### PROBLEM DETAILS:
Please set down only the lines below starting with the line with "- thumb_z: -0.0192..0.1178" and going on through the line with "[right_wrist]", verbatim and without pictures.

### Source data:
_ _ _ _

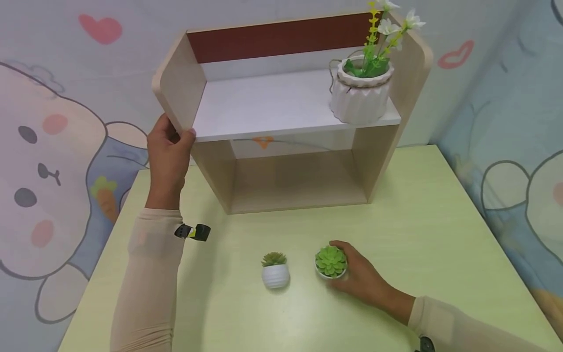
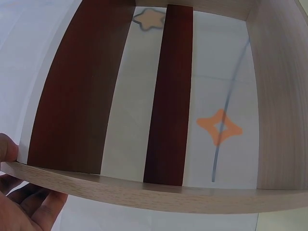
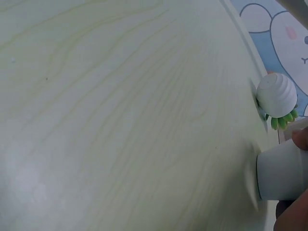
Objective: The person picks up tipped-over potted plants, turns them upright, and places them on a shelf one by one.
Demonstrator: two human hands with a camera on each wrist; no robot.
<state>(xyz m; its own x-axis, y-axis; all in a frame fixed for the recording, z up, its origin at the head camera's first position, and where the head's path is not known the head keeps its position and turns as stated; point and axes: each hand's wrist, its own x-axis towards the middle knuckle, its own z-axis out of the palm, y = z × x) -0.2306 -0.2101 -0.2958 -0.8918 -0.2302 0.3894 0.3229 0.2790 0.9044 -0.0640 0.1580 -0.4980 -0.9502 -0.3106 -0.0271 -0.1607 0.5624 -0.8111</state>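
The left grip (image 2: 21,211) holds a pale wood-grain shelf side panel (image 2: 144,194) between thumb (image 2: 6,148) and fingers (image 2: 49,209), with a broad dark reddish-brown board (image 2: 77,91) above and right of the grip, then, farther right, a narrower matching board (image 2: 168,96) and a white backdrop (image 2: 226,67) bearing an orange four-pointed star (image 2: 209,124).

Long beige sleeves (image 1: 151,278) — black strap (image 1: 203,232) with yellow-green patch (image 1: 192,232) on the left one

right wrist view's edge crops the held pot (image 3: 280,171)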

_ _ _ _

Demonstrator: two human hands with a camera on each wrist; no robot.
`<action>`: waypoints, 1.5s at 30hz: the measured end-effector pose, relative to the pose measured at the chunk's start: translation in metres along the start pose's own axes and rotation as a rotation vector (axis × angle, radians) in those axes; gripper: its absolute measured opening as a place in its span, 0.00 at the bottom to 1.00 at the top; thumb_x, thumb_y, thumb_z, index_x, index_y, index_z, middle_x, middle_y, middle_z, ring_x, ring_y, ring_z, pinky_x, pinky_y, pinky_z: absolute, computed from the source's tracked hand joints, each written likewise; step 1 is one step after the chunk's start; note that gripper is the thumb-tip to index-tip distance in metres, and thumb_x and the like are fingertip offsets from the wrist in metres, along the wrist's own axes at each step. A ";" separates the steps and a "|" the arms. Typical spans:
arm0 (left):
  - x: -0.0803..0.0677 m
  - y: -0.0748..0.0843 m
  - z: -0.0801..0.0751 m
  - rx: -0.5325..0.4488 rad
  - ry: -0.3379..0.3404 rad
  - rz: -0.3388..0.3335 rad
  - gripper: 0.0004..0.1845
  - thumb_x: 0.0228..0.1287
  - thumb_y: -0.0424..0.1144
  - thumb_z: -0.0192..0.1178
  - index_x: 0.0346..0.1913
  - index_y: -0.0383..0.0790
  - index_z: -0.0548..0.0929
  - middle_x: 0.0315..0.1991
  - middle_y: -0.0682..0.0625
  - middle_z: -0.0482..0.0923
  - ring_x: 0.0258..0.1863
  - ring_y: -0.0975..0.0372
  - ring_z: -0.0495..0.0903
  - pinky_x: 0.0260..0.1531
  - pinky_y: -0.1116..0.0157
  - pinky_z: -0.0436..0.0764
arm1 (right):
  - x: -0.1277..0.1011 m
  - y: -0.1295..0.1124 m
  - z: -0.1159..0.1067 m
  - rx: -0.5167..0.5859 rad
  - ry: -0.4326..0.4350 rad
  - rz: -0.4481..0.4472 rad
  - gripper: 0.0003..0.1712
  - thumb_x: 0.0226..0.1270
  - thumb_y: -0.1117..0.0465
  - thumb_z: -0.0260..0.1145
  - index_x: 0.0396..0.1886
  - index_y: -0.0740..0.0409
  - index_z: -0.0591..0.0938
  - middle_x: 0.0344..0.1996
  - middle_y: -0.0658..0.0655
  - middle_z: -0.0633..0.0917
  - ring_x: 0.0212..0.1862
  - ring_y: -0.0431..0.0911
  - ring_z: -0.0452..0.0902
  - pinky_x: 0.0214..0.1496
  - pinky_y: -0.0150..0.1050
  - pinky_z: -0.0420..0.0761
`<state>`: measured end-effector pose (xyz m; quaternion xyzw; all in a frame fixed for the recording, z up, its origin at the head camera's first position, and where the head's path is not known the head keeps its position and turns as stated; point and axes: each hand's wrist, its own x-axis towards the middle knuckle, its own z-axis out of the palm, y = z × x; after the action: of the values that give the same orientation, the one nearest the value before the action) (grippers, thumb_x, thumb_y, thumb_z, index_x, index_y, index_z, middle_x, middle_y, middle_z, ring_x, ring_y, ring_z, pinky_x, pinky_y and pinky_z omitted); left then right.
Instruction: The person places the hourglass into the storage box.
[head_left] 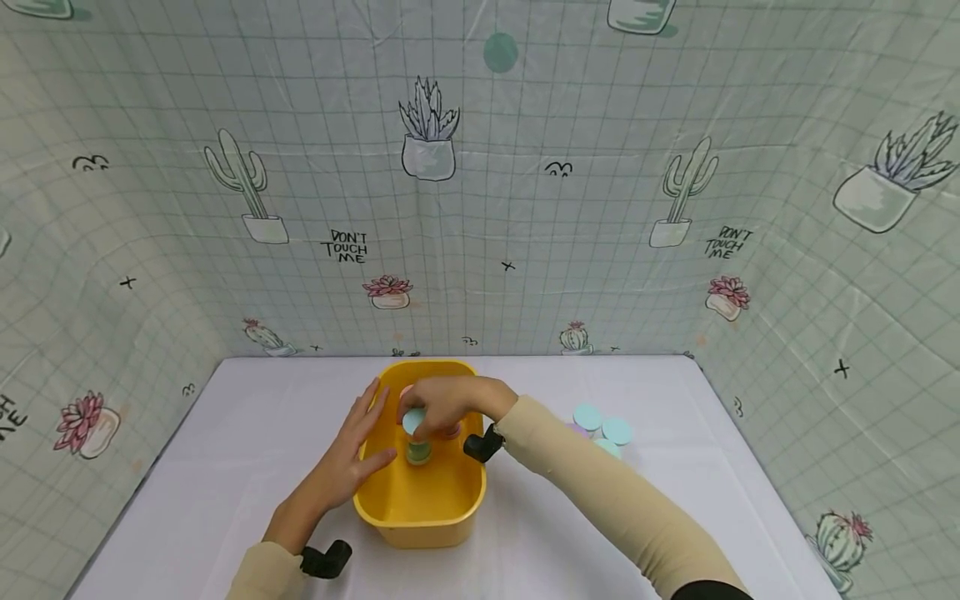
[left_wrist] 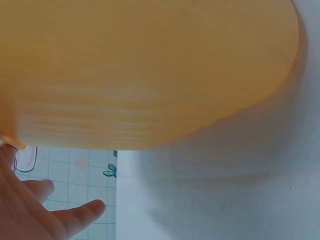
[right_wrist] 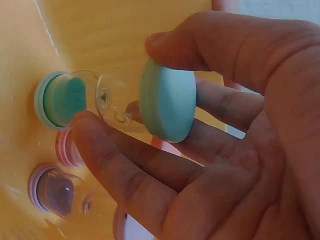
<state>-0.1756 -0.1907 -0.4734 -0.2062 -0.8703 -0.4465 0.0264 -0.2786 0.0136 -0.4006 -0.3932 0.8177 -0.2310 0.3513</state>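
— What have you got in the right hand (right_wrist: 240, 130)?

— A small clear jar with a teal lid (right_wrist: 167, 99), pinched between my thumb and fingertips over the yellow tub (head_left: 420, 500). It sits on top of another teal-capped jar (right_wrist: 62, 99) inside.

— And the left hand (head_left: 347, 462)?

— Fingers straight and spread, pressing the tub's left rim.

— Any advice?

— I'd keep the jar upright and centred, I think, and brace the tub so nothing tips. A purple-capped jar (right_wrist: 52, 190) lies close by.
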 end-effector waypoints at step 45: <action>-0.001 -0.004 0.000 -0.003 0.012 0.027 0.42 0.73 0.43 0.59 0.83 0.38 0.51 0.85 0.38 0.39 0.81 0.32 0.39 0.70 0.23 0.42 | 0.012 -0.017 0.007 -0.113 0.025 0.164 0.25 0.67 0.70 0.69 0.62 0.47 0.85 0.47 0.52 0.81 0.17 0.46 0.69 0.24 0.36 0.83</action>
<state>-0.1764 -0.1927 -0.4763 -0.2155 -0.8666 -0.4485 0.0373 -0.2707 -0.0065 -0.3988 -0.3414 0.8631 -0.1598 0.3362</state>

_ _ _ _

### REPLY TO THE TASK:
  - thumb_z: -0.0192..0.1178
  - index_x: 0.0346..0.1913
  - index_y: -0.0383..0.0790
  - index_z: -0.0548..0.0929
  - middle_x: 0.0315..0.1991
  - middle_y: -0.0682..0.0625
  - middle_z: -0.0482..0.0923
  - ring_x: 0.0258..0.1863
  - ring_y: -0.0975..0.0372
  - ring_z: -0.0495..0.0903
  - pinky_x: 0.0260..0.1531
  - pinky_y: -0.1116..0.0157
  - pinky_z: -0.0436..0.0764
arm1 (right):
  - x: -0.1277..0.1011 m
  - y: -0.1295..0.1124 m
  - z: -0.1159..0.1067 m
  - rx: -0.5167..0.5859 rad
  - ry: -0.4326..0.4350 rad
  - rz: -0.4481..0.4472 rad
  - gripper: 0.0003..0.1712
  - thumb_x: 0.0226..0.1270
  - thumb_y: -0.1117..0.0465
  - thumb_z: -0.0260..0.1145
  - index_x: 0.0396..0.1886
  - index_y: -0.0740..0.0409
  - index_z: -0.0591..0.0938
  - middle_x: 0.0344..0.1996
  - middle_y: -0.0658..0.0655
  - middle_z: -0.0633..0.0917
  - ring_x: 0.0212..0.1862
  - ring_y: -0.0431..0.0911
  - ring_z: -0.0452..0.0902
  - pinky_x: 0.0214..0.1496
  - pinky_y: -0.0150..0.1050
  - pinky_z: -0.0420..0.0761
`<state>`: measured end-effector pose (xyz m; quaternion xyzw; all in a frame fixed for the recording, z up, its origin at the head camera's first position, and where the head's path is not known the head keeps its position and turns as stated; point and axes: each hand's wrist, its own x-axis towards the middle knuckle, its own z-axis out of the palm, y = z × x; after the action: of the values that give the same orientation, the one nearest the value before the action) (grippers, thumb_x, thumb_y, thumb_z, index_x, index_y, index_z, middle_x, middle_y, middle_z, ring_x, ring_y, ring_z, pinky_x, pinky_y and pinky_z omitted); left then right.
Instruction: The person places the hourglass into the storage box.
[head_left] 
[left_wrist] 
[right_wrist] 

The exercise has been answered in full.